In a matter of days, the brothers were talking on Skype. Newburn traveled to Spokane in July, and they met face to face for the first time.

Stories like theirs are becoming more common in the age of online connections. The Internet has made it easier to search family histories and track down people around the country. “Facebook reunions” of adopted siblings or long-lost family members are becoming a fact of life.

Often those reunions are like Mellinger and Newburn’s – the people are happy to have found their families. But not everyone wants to start brand-new family relationships, especially later in life.
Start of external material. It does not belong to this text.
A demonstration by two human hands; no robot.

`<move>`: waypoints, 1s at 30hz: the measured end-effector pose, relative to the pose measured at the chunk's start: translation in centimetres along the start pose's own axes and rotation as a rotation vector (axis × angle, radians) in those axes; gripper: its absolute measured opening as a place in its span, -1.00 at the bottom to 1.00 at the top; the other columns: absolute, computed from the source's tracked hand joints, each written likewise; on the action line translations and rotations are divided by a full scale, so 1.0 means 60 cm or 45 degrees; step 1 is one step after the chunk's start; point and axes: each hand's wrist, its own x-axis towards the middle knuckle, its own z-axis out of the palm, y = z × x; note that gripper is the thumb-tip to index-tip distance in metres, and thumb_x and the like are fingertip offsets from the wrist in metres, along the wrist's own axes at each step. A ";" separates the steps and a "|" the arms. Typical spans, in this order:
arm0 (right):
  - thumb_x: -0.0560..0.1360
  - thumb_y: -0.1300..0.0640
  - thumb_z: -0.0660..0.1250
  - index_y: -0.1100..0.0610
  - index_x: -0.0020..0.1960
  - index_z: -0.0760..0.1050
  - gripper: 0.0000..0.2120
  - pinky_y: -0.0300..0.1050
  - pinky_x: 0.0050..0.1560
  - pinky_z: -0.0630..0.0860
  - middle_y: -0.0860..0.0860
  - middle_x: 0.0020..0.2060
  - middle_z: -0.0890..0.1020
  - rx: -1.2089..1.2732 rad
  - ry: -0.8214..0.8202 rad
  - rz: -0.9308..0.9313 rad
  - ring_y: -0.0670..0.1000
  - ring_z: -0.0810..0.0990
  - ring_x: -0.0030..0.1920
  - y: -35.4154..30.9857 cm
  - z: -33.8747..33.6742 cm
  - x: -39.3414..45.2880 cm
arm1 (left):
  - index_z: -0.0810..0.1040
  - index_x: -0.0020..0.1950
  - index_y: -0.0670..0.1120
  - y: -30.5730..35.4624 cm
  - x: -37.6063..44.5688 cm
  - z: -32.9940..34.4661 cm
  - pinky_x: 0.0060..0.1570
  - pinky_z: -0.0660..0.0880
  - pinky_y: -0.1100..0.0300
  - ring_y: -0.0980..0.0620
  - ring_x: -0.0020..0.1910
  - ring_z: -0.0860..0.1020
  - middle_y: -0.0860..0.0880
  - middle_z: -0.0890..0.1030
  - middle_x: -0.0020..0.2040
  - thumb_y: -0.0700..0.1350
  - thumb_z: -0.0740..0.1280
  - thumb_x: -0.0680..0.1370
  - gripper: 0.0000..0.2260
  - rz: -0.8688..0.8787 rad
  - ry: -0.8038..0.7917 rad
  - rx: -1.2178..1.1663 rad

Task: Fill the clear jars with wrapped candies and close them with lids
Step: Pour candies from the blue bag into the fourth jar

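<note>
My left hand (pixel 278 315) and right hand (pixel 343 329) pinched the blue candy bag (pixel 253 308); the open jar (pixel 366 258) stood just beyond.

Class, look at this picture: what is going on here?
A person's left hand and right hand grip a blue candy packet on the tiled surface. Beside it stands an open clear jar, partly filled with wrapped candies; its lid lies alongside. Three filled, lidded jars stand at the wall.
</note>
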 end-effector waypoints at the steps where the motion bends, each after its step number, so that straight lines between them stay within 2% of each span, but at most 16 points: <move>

Newburn discovered that firsthand as he dug deeper into his own family tree. They’d known that their parents’ lives had been troubled. Their dad was a heavy drinker and likely abusive, and it emerged later that he’d probably spent time in prison, Newburn said.

“He was not the poster boy for dad of the year,” Newburn said.

But when he and Mellinger first connected last summer, neither knew that their dad had two other children from a previous marriage. And their mother had more children, too – three kids from a later marriage.

Newburn has tracked down those half-brothers and half-sisters. Some of them are more interested in connecting than others.

Mellinger and Newburn, though, have fallen into a regular pattern.

“We talk almost every day,” Mellinger said. “We call each other on Skype and yak and yak and yak.”

They’ve found they share a similar sense of humor and like to kid in the competitive way of siblings.

“We like to tease each other a little bit,” Mellinger said. “Just brother stuff.”